Pelo menos até o momento, a justificativa dada pelo poder judiciário é a de que os atos executados por esse grupo não se encaixam na definição do crime presente na lei antiterrorismo brasileira (13.260/2016), que engloba ações violentas motivadas por xenofobia, discriminação ou preconceito de raça, cor, etnia e religião. Assim, a motivação dos acusados, eminentemente política, não estaria englobada. A dúvida que fica nesse caso é: por que a lei antiterrorismo do Brasil escolheu fugir da definição mais clássica desse crime, que se refere principalmente ao uso da força ou ameaça dela para obter fins políticos?

A resposta para essa questão pode ser encontrada na gestação desse código jurídico.

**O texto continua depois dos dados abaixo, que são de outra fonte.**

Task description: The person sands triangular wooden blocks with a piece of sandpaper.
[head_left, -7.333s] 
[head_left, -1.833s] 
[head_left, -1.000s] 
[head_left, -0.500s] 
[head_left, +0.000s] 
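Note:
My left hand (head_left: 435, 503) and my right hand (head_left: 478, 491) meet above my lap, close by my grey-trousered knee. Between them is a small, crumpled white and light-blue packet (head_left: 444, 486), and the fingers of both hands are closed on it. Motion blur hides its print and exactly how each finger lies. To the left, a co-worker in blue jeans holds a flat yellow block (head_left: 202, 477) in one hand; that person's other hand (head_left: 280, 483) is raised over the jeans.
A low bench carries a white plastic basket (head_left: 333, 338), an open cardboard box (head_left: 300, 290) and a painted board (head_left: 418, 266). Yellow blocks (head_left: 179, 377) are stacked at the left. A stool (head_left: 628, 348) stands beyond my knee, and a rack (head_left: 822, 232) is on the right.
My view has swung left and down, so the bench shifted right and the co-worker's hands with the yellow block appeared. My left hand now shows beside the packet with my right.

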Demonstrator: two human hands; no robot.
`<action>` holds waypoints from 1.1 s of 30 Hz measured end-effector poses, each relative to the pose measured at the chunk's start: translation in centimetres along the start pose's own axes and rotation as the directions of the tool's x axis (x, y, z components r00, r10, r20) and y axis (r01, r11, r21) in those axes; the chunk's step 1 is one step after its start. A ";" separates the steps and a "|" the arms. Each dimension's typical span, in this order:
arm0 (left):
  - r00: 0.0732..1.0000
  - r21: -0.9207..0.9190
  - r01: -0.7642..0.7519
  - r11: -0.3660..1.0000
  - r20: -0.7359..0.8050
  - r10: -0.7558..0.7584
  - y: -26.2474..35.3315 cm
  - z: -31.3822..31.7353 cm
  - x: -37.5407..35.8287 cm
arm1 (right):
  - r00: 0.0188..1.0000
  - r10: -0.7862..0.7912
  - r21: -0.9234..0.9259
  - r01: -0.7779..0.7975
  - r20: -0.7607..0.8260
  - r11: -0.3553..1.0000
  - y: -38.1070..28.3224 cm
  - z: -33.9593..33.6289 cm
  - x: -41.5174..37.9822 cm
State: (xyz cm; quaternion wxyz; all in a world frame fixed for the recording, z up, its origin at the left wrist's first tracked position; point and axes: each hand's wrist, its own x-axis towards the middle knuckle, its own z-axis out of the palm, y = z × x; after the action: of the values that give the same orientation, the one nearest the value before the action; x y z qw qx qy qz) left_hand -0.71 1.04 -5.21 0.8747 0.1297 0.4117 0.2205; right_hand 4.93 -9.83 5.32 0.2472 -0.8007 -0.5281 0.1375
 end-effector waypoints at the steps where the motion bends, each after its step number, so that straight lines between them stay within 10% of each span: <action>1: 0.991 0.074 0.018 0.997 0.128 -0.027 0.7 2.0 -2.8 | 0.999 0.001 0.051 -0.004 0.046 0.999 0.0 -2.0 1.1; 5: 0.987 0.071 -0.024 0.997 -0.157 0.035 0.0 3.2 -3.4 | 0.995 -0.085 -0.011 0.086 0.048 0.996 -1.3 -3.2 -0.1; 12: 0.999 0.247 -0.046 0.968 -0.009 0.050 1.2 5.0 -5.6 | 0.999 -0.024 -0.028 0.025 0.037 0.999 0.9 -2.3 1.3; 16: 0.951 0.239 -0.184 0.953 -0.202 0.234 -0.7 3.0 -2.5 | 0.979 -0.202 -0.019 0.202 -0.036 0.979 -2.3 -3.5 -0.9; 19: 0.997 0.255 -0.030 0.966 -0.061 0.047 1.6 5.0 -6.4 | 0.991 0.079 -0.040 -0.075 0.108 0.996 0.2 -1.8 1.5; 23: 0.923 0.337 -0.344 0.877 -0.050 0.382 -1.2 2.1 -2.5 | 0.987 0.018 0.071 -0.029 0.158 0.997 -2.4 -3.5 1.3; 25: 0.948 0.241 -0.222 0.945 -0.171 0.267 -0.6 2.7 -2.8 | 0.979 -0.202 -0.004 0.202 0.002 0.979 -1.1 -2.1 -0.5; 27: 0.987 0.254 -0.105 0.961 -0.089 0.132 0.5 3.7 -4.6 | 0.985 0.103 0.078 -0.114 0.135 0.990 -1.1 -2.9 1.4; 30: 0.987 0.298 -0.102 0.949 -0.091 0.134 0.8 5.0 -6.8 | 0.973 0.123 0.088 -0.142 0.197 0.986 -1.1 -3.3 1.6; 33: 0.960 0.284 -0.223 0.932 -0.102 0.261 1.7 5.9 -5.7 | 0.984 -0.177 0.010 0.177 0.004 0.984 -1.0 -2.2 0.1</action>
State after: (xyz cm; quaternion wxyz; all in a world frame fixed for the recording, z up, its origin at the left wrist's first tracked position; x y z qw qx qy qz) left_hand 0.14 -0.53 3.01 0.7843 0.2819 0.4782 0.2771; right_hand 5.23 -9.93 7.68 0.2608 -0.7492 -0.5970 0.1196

As discussões sobre a implantação de uma lei antiterrorismo no Brasil ocorreram desde a Redemocratização, passando por um momento de maior pressão após os atentados ocorridos em 11 de setembro de 2001, nos Estados Unidos, quando a comunidade internacional se organizou para empenhar maiores esforços contra grupos terroristas no que ficou conhecido como Guerra ao Terror.

Nesse momento houve uma significativa resistência do alto escalão do governo brasileiro, na época encabeçado pelo Partido dos Trabalhadores. O motivo era que, ao se estabelecer uma legislação antiterrorismo, as manifestações de grupos sociais poderiam ser criminalizadas e reprimidas, já que a abrangência da frase “uso de força ou de ameaça dela com fins políticos” é grande, podendo permitir uma ampla interpretação por parte dos membros do poder jurídico e das forças de segurança, instituições com histórico extenso de repressão a movimentos sociais no Brasil.

Assim, essa resistência persistiu até meados de 2016. Esse quadro muda quando, dentre outros motivos, o Brasil foi escolhido como sede das Olímpiadas, o que fez as pressões internas e externas por uma legislação antiterrorismo se tornarem incontornáveis. Apesar disso, durante a tramitação do projeto de lei grupos mais ligados à esquerda fizeram uma ferrenha oposição à proposta e acabaram angariando dois pontos importantes: a exclusão das motivações políticas da definição do crime de terrorismo e uma cláusula excludente para pessoas envolvidas em manifestações políticas e movimentos sociais, sindicais, religiosos, de classe ou categoria profissional.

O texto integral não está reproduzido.